The third place teams averaged -0.2…basically zero. Just meeting your projection is a recipe for mediocrity.
The fourth place teams averaged -3.
The last place teams averaged -10.
Whether the projection error comes from mis-estimating the real quality, or just random luck, or a mid-season tradeoff of talent from the weak to the strong that exaggerates the difference…there will be errors, and they have as much to do with deciding the winners as real talent. I’m sorry if that sounds like a copout.
Davenport's explanation clicked for me as a Cardinals fan because it brought to mind 2010. After 2009, in which the club won the division title, the Cardinals signed Matt Holliday as a free agent and were poised to do it again. St. Louis had Albert Pujols in his prime, a full season of Holliday in his prime, Chris Carpenter, Adam Wainwright, an emerging Colby Rasmus, etc. There's no way they weren't going to win close to 100 games again in 2010.
Except they didn't.
The 2010 Cardinals won just 86 games. Their Pythagorean record sat at 91 wins. As Davenport notes, "Just meeting your projection is a recipe for mediocrity."
Think back to last season. Davenport projected our Redbirds would finish second with a mere 83 wins. What happened? The Cardinals outperformed their projections and surged to 97 wins. Carpenter had an otherworldly breakout season. Allen Craig went down, but Matt Adams stepped into his shoes and the lineup didn't miss a beat. Holliday outperformed the projections for his age 33 season. And don't forget about the pitchers. The 2013 Cardinals outperformed their projections, won 97 games and the division, and then won the pennant.

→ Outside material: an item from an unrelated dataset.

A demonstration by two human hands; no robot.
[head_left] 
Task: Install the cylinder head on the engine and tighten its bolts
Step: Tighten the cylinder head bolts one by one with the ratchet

So, what good are Davenport's projections? With his playing time projections and simulations, he has provided a nice baseline for how the Central teams' talent levels stack up to one another and the league overall. The Cardinals are clearly the class of the division on paper, as evidenced by their 90 projected wins.
What's more, Davenport's projected win total indicates St. Louis is one of the best teams in baseball at this very early point in 2014. The Cardinals are one of three teams Davenport projects to win 90 or 91 games. Joining them are the Tigers (91) and Rays (90). Not far behind Detroit, St. Louis, and Tampa are the A's and Dodgers, who are each projected to win 88 games. While a projection of 90 wins in 2014 for the Cards may not be thrilling, how that projection compares to their competition is.